Bon réflexe : gardez une check-list ou une fiche de suivi sur le côté du composteur pour noter apports, problèmes éventuels et astuces de réglage.
Récolter, utiliser et valoriser son compost urbain
En appartement, le compost mûrit en 3 à 6 mois selon les méthodes et saisons. Sa texture ressemble à du terreau sombre et il sent bon la forêt après la pluie. Mais comment bien l’utiliser ?
- En surfaçage sur vos pots de plantes vertes ou balconnières, au printemps ou à l’automne.
- En mélange à du terreau pour booster la reprise des rempotages.
- En paillage léger : Quelques poignées autour des plantes aromatiques, fleurs ou semis du balcon (sur une fine couche de"brun").
- Pour les bacs collectifs ou composteurs de quartier : Transférez les restes semi-décomposés pour une finition en extérieur, si la place manque dedans.
Le jus récupéré (lixiviat) s’utilise pour arroser vos pots, mais toujours dilué pour éviter un excès d’acidité.
Compost en ville : astuces pour dépasser les difficultés courantes
Même avec rigueur, quelques soucis peuvent surgir. Voici comment les anticiper ou les corriger rapidement.
- Manque de place : Optez pour un modèle vertical, ou partagez-le entre voisins, amis ou collègues.

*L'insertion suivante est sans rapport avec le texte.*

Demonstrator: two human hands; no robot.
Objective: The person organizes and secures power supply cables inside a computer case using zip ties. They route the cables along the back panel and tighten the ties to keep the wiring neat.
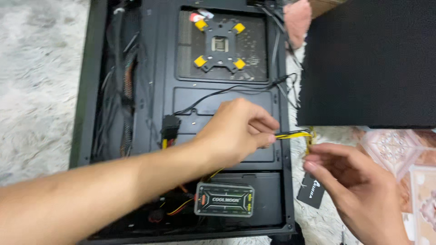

- Pannes lors des départs en vacances : Pour le lombricompostage, ajoutez une épaisse couche de carton/papier avant de partir, les vers la grignoteront lentement.
- Allergies ou faune indésirable : Placez un grillage fin sur l’aération, essuyez bien les bords en cas de débordements.
- Pas de plantes chez soi ? : Proposez votre compost à la copropriété, aux voisins, à une association de jardins collectifs, à une école… Plus il sera mûr, plus il trouvera preneur.
N’hésitez pas à consulter les forums ou groupes d’entraide compostage urbain (en ligne ou localement) pour échanger trucs et solutions.
Conclusion : Compostage en appartement, geste écolo et malin au quotidien
Démarrer un compost dans un appartement demande quelques réglages, mais rien de complexe ni d’insurmontable. Ce petit écosystème offre un double bénéfice : réduire le poids de ses déchets et créer un fertilisant naturel, prêt à l’emploi pour vos plantes ou celles du voisinage. L’essentiel ? Y aller pas à pas, rester attentif aux signaux, et persévérer. Rapidement, vous verrez vos déchets se transformer en ressource, et gagnerez le plaisir discret mais réel d’un geste utile à la planète… et à la vie urbaine.